Single by John Farnham

from the album Age of Reason
- B-side: "It's a Long Way to the Top (If You Wanna Rock 'n' Roll)"
- Released: 26 September 1988
- Length: 3:35
- Label: RCA, Sony BMG
- Songwriters: Andy Hill, Bruce Woolley
- Producers: John Farnham, Ross Fraser

John Farnham singles chronology
| "Age of Reason" (1988) | "Two Strong Hearts" (1988) | "Beyond the Call" (1988) |

= Two Strong Hearts =

1988 single by John Farnham

"Two Strong Hearts" is a song written by Andy Hill and Bruce Woolley. Australian singer John Farnham recorded the song and released it as the second single from his 13th studio album, Age of Reason (1988).
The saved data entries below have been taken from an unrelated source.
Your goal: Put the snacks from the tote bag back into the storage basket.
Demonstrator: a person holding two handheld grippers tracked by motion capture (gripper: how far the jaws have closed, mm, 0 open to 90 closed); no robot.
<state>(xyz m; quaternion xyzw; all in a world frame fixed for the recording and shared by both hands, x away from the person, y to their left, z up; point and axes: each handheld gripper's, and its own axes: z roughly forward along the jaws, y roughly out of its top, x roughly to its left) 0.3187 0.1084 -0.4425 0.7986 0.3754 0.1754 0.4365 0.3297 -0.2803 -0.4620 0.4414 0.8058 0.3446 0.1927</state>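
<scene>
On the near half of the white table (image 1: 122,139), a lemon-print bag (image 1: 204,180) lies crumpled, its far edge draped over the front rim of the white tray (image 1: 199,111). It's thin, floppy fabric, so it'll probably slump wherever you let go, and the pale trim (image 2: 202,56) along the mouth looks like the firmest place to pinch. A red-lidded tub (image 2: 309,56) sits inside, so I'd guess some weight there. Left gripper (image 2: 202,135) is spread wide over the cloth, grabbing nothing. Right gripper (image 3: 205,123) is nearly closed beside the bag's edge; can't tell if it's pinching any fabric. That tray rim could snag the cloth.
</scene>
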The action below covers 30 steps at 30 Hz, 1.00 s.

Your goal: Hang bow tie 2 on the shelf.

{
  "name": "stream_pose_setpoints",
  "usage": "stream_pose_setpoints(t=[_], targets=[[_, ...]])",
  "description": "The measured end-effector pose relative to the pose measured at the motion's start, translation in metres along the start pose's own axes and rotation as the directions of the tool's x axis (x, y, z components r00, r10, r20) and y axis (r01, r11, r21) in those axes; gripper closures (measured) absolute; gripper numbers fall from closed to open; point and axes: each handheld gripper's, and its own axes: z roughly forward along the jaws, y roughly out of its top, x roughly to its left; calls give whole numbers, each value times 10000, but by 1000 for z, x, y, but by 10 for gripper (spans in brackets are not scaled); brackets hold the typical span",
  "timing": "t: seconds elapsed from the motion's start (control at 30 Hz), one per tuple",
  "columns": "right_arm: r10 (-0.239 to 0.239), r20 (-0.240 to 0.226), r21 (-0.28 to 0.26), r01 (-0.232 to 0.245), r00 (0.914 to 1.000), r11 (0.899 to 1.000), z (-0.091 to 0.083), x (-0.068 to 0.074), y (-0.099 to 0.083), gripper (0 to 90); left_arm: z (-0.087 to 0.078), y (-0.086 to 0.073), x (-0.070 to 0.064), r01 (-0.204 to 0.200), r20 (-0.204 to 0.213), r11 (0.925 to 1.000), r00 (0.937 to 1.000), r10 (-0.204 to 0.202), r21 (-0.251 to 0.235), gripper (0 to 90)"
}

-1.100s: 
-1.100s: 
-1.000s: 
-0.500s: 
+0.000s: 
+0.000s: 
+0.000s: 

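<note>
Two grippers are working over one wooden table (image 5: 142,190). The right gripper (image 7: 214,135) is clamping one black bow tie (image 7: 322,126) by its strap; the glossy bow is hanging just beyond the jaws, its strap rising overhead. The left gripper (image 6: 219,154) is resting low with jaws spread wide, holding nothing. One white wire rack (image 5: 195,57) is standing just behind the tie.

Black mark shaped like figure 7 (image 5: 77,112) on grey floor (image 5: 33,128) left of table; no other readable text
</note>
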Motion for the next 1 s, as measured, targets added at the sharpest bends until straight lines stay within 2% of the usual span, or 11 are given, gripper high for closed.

The song peaked at number six on the Australian ARIA Singles Chart in October 1988.
 At the APRA Music Awards of 1990, the song won the Most Performed Overseas Work award.

"Two Strong Hearts" was also recorded as a duet with Johnny Mathis and Dionne Warwick on Mathis's studio album Once in a While, released in May 1988.

==Track listing==
1. "Two Strong Hearts" – 3:35
2. "It's a Long Way to the Top (If You Wanna Rock 'n' Roll)" – 4:11

==Charts==

===Weekly charts===

| Chart (1988–1989) | Peak position |
|---|---|
| Australia (ARIA) | 6 |
| Canada Top Singles (RPM) | 50 |
| New Zealand (Recorded Music NZ) | 28 |
| Quebec (ADISQ) | 20 |
| UK Singles (OCC) | 80 |
| US Adult Contemporary (Billboard) | 38 |

===Year-end charts===

| Chart (1988) | Position |
|---|---|
| Australia (ARIA) | 54 |

==Certifications==

Certifications for "Two Strong Hearts"
| Region | Certification | Certified units/sales |
| New Zealand (RMNZ) | Platinum | 30,000^{‡} |
^{‡} Sales+streaming figures based on certification alone.

== Legacy ==
In 2026, Queensland graffiti artist James Hillier, who posts on Instagram under the name Nordacious, used a line from Two Strong Hearts which features the words “river to the sea”, and a slice of watermelon. On March 28, Queensland Police stated that they asked him to remove the graffiti, as river to the sea had become hate speech in Queensland earlier that month.